EXERCISE PROMPT -> Line by line, please look for the word "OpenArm" in the following records, then copy each line you find it in.
+ + +
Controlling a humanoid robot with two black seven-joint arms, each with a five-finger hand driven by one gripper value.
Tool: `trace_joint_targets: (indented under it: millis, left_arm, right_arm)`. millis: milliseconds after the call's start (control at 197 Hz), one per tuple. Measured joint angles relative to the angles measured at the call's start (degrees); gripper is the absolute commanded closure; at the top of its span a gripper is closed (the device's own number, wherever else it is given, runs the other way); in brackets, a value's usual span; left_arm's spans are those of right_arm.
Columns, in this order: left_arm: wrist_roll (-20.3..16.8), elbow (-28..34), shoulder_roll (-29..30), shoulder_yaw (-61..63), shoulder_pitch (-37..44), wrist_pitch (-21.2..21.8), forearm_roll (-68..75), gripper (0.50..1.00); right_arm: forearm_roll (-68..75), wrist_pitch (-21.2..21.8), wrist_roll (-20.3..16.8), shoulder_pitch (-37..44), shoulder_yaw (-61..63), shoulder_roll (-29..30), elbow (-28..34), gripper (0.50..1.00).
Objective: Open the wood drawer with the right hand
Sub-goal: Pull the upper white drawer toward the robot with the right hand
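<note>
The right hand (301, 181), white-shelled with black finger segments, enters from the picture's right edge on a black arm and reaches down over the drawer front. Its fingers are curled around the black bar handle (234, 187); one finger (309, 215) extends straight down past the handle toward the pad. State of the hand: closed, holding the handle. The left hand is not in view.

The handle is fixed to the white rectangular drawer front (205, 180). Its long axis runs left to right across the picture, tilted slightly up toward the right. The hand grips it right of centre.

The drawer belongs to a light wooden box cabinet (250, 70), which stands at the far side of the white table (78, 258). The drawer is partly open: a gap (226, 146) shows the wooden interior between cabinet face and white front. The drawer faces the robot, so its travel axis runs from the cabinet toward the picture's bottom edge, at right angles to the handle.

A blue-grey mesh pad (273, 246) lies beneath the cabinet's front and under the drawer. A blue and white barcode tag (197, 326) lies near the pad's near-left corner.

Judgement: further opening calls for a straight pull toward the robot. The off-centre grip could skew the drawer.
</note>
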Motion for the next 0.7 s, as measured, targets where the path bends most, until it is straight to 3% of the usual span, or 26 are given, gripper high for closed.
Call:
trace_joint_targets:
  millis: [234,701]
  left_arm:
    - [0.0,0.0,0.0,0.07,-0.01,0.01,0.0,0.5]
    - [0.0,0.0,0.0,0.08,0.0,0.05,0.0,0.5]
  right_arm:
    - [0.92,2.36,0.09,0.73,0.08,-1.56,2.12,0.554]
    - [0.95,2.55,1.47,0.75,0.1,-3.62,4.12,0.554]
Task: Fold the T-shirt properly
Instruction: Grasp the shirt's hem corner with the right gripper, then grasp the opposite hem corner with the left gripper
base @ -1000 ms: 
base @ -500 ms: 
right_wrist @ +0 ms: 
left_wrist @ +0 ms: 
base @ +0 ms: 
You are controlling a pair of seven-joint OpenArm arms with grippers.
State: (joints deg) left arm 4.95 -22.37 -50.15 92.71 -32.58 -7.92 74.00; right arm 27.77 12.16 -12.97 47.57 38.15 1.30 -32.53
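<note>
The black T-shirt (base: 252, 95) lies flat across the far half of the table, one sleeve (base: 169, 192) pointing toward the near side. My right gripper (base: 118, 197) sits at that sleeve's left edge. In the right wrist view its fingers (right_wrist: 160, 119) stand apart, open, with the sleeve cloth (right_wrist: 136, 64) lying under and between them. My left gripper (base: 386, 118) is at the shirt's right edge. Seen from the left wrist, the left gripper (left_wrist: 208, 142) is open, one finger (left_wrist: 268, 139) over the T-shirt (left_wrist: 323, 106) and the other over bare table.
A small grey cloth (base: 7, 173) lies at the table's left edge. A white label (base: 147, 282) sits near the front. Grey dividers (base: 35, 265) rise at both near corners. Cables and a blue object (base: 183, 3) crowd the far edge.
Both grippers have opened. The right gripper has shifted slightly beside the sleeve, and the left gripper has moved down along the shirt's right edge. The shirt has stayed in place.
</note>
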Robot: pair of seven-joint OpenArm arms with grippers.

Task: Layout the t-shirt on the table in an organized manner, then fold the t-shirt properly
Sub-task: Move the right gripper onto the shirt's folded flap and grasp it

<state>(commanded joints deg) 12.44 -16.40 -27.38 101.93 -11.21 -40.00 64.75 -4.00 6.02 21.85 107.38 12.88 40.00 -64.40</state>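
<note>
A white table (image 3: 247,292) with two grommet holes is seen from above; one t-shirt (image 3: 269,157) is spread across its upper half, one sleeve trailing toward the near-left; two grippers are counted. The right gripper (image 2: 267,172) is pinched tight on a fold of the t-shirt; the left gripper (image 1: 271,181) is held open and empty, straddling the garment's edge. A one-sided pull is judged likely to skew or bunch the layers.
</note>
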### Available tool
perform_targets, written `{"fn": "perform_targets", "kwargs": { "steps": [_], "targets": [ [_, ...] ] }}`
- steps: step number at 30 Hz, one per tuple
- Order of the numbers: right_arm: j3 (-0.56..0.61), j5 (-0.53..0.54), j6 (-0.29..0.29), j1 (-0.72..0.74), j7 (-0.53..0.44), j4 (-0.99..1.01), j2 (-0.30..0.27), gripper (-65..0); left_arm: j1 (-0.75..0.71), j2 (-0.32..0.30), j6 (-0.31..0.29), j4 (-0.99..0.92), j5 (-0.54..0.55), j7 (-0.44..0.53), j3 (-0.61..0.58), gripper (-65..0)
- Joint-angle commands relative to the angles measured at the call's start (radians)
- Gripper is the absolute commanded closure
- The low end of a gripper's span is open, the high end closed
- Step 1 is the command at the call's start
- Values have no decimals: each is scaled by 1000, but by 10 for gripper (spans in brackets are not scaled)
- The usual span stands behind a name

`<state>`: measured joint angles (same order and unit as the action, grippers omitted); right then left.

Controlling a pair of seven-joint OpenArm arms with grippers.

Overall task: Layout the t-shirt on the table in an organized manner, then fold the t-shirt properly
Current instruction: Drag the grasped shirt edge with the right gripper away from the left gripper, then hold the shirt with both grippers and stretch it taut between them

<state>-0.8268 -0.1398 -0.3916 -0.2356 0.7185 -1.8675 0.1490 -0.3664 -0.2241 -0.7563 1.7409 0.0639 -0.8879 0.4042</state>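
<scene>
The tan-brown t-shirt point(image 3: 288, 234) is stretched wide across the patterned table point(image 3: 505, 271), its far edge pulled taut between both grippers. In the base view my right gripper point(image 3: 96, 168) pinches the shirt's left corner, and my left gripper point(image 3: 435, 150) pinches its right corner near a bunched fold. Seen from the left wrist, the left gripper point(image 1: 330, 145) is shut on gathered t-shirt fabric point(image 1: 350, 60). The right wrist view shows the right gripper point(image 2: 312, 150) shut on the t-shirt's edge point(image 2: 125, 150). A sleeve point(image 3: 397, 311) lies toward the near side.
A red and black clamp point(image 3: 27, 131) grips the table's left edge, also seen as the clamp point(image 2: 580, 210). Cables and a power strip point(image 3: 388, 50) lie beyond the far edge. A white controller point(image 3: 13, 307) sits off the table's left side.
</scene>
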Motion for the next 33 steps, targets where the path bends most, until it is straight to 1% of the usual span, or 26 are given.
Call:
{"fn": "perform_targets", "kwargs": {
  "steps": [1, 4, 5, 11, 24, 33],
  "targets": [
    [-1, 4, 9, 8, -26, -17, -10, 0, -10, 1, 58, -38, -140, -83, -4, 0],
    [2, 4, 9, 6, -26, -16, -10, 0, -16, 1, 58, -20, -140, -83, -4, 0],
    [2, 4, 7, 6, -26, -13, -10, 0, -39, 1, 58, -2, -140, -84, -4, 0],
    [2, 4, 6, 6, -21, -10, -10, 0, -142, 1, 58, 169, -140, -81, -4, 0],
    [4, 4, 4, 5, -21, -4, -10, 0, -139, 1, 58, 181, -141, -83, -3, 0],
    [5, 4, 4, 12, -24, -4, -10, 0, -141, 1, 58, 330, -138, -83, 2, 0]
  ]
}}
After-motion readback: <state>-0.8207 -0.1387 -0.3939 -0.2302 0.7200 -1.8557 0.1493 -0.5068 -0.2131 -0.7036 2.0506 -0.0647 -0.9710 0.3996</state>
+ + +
YOUR RESPONSE ->
You are controlling a pair of seven-joint OpenArm arms with grippers.
Robot: pair of seven-joint OpenArm arms with grippers.
Controlling a pair of seven-joint OpenArm arms with grippers.

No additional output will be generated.